Malas conjeturas.
Se despertó con la caída de la rutina apoyándose pesadamente en sus hombros, pero no le importó.
Vistió los mismos vaqueros, deportivas y optó por una camisa negra que había tenido olvidada en lo más hondo del armario por tacharla de maldita. Tan sólo recordaba malos momentos con esa camisa puesta. En cambio, no se planteó no vestirla, pues el sueño aún no se había despegado de sus ojos y el calor sofocante de la fiebre sufrida, hará días atrás, le nublaba todavía la vista.
Cogió las llaves, auriculares y móvil y marchó a la parada.
Como cada domingo, el autobús llegó con cuatro minutos de atraso y perdió uno más para ponerse en marcha y continuar su trayecto, a pesar de que tan sólo había dos pasajeros más (una anciana y un hombre maduro) a los que recoger. Y los veinte minutos, ya típicos, de recorrida hasta la parada común. Y de la bajada en dicha parada, cinco minutos más que andar hasta la esquina. Esa esquina que tanto conocía ya, cada domingo, a la misma hora.

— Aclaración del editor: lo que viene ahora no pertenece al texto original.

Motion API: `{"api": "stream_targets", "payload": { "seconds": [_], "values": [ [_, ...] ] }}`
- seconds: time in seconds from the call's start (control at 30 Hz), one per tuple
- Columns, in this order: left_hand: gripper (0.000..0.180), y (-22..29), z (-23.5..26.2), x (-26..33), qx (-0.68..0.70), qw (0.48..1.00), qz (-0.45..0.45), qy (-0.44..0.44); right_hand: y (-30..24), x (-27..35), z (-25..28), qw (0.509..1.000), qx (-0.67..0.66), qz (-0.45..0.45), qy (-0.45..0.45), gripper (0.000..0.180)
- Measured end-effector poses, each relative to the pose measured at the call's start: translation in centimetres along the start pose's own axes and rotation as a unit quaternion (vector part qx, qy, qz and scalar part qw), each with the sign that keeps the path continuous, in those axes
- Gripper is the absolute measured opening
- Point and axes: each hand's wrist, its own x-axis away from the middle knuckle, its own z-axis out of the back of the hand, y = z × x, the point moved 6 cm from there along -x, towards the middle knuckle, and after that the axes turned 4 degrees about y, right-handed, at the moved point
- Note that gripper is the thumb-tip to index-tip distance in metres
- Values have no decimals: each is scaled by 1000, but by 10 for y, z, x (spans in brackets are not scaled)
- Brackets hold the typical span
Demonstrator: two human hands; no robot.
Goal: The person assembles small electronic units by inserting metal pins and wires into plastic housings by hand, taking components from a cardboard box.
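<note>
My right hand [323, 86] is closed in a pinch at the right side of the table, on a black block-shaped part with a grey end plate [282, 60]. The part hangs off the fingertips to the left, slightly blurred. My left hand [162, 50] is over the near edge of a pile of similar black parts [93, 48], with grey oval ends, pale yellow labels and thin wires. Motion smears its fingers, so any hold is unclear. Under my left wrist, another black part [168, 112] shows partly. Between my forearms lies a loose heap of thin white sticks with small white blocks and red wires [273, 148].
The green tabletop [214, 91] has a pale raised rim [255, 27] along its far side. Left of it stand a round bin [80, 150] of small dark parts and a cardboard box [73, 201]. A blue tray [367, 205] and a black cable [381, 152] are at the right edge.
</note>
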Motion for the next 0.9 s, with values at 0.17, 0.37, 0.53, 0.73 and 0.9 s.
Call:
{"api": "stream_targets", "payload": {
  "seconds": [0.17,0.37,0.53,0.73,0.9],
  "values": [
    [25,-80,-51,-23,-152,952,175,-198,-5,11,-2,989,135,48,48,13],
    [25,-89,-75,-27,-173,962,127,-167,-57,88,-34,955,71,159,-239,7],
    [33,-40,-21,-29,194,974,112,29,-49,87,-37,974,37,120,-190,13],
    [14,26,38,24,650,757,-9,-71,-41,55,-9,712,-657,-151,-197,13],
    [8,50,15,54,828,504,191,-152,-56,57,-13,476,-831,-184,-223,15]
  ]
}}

Miró el reloj del móvil. Faltaban apenas los dos fatídicos y odiados minutos para que apareciera, con su vestido azul vaquero, sus piernas huesudas apoyadas por las converse gastadas.
Un minuto. Comenzó a juguetear con sus uñas, nervioso.
Apenas unos segundos. Levantó la mirada al frente, expectante.
Pasaron los segundos. La calle vacía gritaba el silencio de la madrugada, del sol nacer.
Y nadie apareció en la esquina.
Se sintió defraudado y avergonzado de nuevo.
Dejó que el peso que cargaban sus hombros pudiera con él y se dejó caer, sentándose en el suelo que conocía mejor que él, cansado.
No volverá a repetirse el próximo domingo, se dijo, pero de sobra sabía que volvería a ocurrir. Volvería a amanecer cada semana, a madrugar a la pesada hora de la seis de la mañana lloviese o nevase, para coger el bus y andar hacia aquella esquina a la espera de alguien que nunca llegará, que jamás le esperaría y que, lo más probable, que no sabía ni su existencia.
Se sintió mareado, sin saber muy bien si a causa de la fiebre que aún sufría o por la desesperanza, y hundió el rostro en sus manos, como muestra de rechazo al mundo y su tiempo. Comenzó a hacer frío, a soplar el viento del gélido noviembre presente, y sintió cómo la brisa se aventuraba entre la negra camisa del chico (la camisa de las malas conjeturas), acariciándole el pecho y haciéndola bailar.
El sol terminó de nacer, dejando mostrar toda la luz de su cuerpo de estrella.
Pero una sombra aún tapaba el cuerpo del chico.
Este no se atrevió a levantar la vista hasta que logró divisar unas converse negras gastadas justo en frente de sus deportivas.
Y allí estaba, tapándole el sol.
Y bastó ver su mirada para saber que ella también le había estado esperando. Quizá con unos minutos de atraso, quizá con unos de antelación, pero siempre esperando.